En su reciente La imagen de tu vida (Galaxia Gutenberg, 2017), Javier Gomá nos ofrece una sentida reflexión sobre el misterio de la memoria ejemplar y de la vida cumplida como fuente de luz ética. En esta larga y honda entrevista, el filósofo español se adentra en alguno de los temas cruciales de su último libro: el papel de la dignidad y su relación con la muerte, la necesidad del humor inteligente y de una ejemplaridad “limpia y osadamente igualitaria”, el deber de la piedad filial y el ideal cervantino…
La imagen de tu vidaes un libro sobre el fulgor de la memoria ejemplar, cifrada en un modelo ético: la vida realizada, cumplida, que perdura en el tiempo a través de los demás. Esta ejemplaridad memorable invita a un mimetismo de la excelencia que nos atañe a todos, de modo que para llegar a ser primero hay que admirar a los mejores modelos. Además de a su padre, a quien dedica usted este libro, ¿a quién admiraba el Javier Gomá niño y adolescente?

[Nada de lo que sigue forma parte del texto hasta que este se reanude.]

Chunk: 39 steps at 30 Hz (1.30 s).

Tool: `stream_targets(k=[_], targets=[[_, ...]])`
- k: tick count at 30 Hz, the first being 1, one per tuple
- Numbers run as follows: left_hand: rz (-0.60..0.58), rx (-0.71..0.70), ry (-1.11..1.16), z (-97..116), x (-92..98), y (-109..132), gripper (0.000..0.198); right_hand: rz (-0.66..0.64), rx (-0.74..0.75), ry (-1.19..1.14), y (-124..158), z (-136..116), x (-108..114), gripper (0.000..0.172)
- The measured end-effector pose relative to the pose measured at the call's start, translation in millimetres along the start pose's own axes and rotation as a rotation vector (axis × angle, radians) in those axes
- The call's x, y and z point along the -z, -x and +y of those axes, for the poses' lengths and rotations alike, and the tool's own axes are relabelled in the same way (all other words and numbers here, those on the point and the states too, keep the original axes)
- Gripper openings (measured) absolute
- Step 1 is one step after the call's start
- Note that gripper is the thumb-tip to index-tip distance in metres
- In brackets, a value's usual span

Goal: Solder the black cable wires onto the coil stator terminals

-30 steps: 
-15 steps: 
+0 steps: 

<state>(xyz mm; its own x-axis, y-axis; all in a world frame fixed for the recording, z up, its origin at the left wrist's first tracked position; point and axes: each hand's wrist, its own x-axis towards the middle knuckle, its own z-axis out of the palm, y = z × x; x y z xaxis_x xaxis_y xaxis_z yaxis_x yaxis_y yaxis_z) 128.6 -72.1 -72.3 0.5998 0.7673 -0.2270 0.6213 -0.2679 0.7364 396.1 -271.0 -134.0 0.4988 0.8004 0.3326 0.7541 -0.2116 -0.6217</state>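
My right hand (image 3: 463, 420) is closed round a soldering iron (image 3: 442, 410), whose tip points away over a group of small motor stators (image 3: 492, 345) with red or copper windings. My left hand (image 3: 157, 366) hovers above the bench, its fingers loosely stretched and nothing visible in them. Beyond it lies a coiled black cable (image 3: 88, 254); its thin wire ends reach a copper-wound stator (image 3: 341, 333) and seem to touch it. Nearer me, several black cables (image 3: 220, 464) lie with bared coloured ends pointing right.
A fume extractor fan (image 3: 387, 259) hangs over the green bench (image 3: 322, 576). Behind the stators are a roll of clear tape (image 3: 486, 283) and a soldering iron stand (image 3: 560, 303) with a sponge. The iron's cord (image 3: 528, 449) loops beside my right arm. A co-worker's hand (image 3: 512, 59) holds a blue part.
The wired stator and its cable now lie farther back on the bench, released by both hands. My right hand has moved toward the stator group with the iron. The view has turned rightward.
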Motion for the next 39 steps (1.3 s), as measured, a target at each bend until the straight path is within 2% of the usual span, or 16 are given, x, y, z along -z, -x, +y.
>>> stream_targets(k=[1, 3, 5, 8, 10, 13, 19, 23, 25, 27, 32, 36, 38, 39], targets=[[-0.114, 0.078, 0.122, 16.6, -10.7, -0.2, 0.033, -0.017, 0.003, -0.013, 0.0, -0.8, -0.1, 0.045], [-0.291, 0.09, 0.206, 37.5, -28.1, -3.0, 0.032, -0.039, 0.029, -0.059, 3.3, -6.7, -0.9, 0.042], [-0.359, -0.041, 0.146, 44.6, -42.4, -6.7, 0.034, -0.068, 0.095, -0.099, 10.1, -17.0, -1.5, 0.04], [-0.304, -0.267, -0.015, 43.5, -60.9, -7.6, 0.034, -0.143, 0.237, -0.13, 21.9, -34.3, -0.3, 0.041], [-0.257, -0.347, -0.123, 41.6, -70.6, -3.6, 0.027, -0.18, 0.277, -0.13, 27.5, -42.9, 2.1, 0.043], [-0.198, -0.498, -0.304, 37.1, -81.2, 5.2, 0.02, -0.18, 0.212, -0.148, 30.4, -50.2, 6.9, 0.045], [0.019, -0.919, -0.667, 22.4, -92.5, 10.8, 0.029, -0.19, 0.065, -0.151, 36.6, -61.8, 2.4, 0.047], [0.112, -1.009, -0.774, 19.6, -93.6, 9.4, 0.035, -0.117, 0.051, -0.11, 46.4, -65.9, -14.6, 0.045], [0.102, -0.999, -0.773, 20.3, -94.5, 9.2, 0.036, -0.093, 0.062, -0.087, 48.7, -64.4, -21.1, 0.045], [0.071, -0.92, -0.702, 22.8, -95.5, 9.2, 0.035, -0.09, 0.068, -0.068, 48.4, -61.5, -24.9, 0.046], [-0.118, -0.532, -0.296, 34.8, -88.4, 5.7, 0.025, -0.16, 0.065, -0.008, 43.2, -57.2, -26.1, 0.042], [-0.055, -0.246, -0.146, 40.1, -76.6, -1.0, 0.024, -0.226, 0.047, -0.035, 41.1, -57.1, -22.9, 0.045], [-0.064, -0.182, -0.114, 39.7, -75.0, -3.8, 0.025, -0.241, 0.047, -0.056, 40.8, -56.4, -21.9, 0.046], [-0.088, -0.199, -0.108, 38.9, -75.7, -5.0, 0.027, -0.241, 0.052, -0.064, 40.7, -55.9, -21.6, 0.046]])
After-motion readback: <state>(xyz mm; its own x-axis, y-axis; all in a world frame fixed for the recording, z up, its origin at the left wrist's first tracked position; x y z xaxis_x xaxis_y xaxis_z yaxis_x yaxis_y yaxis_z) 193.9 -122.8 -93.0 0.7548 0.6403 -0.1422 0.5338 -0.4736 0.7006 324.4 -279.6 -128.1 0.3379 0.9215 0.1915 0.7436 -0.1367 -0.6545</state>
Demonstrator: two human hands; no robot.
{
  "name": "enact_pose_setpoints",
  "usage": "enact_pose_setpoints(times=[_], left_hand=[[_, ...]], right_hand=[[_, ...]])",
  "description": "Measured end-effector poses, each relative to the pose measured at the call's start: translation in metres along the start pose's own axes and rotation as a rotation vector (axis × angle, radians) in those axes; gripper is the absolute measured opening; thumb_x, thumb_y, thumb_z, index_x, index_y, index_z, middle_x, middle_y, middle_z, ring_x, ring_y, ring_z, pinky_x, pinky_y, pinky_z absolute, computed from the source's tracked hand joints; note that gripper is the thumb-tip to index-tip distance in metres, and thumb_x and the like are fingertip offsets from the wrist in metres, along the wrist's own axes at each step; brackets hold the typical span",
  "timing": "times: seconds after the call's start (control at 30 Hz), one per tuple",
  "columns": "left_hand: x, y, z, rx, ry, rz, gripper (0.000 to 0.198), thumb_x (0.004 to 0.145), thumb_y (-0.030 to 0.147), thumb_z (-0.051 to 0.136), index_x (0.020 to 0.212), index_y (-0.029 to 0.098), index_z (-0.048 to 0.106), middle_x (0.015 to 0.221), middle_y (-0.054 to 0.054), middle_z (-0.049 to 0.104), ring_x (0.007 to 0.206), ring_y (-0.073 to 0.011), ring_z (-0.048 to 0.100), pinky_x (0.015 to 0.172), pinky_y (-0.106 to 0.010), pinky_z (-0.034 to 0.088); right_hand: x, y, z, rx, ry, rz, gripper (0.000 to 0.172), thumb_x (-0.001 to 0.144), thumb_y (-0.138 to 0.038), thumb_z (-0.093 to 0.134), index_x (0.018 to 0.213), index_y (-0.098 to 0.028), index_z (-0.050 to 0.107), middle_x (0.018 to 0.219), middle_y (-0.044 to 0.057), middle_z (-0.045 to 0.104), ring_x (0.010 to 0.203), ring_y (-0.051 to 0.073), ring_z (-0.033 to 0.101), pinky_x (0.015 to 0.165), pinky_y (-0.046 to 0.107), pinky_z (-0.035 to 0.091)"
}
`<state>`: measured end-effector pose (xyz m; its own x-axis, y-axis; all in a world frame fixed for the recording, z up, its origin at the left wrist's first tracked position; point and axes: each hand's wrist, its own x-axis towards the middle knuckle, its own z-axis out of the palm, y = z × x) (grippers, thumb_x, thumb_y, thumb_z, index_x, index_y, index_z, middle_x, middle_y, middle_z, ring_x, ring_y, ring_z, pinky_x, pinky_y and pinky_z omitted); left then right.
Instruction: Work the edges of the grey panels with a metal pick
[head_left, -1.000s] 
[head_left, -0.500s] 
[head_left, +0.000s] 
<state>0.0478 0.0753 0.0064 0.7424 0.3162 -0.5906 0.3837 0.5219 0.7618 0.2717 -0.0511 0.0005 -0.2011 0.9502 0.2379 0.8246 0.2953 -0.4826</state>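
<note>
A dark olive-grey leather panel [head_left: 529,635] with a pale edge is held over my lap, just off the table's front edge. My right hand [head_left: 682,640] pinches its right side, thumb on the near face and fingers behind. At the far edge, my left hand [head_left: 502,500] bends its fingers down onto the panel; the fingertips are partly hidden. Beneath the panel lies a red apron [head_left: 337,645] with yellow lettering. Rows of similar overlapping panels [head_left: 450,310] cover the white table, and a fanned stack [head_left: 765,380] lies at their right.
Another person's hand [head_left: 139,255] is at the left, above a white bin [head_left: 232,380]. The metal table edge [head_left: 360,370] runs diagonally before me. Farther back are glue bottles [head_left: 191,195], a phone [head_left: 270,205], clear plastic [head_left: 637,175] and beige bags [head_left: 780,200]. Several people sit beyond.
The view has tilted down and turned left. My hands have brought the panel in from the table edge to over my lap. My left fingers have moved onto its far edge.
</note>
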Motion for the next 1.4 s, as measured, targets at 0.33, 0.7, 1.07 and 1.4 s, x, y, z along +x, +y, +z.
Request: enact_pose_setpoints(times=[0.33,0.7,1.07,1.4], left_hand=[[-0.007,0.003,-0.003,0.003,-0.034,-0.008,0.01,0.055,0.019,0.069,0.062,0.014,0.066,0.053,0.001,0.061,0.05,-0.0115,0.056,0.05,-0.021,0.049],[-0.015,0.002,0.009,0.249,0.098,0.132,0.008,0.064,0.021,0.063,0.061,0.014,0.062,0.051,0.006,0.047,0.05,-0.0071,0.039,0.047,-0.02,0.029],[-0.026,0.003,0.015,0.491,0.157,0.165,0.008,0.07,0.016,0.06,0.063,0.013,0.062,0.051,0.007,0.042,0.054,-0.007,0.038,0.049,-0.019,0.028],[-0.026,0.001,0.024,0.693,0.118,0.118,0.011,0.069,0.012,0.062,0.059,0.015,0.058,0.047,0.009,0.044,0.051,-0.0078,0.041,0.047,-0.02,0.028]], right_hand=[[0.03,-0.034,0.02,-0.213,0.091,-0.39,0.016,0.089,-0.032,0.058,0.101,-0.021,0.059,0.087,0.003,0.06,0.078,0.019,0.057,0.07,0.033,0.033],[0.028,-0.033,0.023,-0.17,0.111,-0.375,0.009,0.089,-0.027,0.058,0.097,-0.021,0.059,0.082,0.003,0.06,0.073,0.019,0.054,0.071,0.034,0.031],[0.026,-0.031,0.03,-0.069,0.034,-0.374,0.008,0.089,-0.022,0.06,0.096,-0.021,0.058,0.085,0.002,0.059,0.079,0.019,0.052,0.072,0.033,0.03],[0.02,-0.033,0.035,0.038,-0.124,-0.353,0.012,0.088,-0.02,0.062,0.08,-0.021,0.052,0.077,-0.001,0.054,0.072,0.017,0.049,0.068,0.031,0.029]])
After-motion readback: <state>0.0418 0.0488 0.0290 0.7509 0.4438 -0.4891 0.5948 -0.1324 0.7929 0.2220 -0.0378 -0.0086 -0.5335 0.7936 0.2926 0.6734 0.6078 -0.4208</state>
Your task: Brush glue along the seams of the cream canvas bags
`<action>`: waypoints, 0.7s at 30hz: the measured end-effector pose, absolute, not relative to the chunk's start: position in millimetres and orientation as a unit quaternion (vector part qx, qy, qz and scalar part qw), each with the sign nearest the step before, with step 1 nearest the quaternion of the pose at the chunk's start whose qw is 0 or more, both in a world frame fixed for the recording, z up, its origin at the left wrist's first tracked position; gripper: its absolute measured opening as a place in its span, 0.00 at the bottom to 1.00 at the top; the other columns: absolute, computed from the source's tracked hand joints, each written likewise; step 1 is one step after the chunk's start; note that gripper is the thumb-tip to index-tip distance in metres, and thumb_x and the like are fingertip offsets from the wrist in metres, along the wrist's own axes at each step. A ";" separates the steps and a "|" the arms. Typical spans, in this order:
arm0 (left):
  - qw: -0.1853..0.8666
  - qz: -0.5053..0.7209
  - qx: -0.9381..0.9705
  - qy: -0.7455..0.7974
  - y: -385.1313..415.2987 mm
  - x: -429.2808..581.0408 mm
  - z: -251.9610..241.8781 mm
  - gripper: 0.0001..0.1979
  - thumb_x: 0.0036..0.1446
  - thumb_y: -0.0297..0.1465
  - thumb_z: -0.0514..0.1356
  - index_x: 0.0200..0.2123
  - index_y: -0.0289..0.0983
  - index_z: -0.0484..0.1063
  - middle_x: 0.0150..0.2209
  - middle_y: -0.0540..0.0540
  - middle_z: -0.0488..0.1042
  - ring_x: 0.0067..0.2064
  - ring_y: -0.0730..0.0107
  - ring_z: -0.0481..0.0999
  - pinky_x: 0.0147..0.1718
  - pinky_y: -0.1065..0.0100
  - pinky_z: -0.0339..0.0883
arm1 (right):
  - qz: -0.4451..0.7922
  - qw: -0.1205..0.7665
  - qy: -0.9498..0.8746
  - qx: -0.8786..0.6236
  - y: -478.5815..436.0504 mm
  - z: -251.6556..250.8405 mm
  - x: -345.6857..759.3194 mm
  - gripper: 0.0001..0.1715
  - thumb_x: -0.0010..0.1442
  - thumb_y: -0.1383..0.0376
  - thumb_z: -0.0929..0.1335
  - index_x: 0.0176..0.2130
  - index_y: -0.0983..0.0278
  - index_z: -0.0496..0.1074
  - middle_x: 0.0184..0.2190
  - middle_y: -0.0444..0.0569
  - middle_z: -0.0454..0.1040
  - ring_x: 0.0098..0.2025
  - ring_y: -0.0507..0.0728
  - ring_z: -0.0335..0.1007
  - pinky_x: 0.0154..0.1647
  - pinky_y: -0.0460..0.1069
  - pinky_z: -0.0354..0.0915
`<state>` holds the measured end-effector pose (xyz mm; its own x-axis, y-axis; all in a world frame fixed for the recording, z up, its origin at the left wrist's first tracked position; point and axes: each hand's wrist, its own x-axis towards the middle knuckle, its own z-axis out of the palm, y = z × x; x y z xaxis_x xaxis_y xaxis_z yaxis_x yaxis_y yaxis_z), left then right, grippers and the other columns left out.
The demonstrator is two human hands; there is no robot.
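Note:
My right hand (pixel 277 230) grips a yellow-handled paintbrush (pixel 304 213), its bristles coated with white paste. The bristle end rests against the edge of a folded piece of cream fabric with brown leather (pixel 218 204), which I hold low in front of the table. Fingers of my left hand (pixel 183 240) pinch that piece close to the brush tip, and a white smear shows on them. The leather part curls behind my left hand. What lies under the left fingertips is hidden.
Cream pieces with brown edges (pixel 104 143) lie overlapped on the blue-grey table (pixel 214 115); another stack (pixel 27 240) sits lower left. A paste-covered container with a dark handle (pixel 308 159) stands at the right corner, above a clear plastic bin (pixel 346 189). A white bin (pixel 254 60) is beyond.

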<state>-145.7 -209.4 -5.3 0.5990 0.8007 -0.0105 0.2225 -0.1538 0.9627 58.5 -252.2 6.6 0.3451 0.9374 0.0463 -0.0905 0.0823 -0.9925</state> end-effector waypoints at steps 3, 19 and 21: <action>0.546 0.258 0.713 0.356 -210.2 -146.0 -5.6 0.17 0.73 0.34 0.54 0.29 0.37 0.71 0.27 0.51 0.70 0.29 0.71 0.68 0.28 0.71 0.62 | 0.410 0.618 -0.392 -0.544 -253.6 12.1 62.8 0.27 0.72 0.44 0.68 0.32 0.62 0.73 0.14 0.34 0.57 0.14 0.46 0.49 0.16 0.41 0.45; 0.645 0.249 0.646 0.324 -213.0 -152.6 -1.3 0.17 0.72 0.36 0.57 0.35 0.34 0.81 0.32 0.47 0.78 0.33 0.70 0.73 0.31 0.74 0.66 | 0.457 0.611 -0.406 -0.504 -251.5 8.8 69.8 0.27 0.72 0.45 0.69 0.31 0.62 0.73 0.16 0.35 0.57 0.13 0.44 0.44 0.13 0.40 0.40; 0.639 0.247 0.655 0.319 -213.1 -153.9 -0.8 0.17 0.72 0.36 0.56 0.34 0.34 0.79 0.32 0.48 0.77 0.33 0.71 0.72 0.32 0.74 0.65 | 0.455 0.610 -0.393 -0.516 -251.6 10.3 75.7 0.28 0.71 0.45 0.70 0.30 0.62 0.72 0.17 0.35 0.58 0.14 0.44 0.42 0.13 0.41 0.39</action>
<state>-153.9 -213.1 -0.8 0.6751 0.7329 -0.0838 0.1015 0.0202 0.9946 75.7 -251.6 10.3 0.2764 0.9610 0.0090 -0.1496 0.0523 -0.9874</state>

El libro no defiende tanto que la vida del difunto haya sido necesariamente ejemplar sino que, al morir, una larga existencia -por ejemplo, 85 años de vida, como la de mi padre- se condensa en una imagen sintética extremadamente concentrada y simbólica, en la cual adquiere un carácter paradigmático, modélico. De hecho, la conexión con el padre en vida es fuente de una extraordinaria energía psíquica y por eso mismo de potencial conflicto. Mi caso no es una excepción. Cómo dar forma al propio yo emancipado de quien te lo ha dado y lo ha moldeado antes de tener la madurez de filtrar esa influencia. No soy un hombre muy inclinado a admirar, salvo quizá a individuos aparentemente insignificantes que te vencen por su ternura o su humildad. Hay en mí un igualitarismo extremo que me hace sentir con fuerza la evidencia de que todos somos iguales, todos nacidos de madre y por igual conducto. Así que a nadie juzgo por debajo, a nadie por arriba, todos participando igualmente de ese enigma cotidiano y sublime del vivir y envejecer. Hay personas, eso sí, cuyo ejemplo ayuda a vivir o a elevarse. A esas me acerco. Por otra parte, en mi adolescencia se desataron todas las furias de una vocación literaria-estética-mística, se liberaron súbitamente fuerzas muy heterogéneas en diferentes direcciones y, para administrar ese yo en combustión, más que buscar la fórmula secreta en una sola persona admirada y reverenciada, recurrí a todas las fuentes y todos los medios, reales, literarios, intelectuales, que encontrase a mano para someter ese yo inflamado a una cierta armonía, a un orden vivible. El sentimiento dominante hacia mi padre no era la admiración (quizá sí en mis hermanos de igual profesión que él). Eran más bien los de respeto, amor filial, orgullo y también otros que justificaban una ocasional reserva.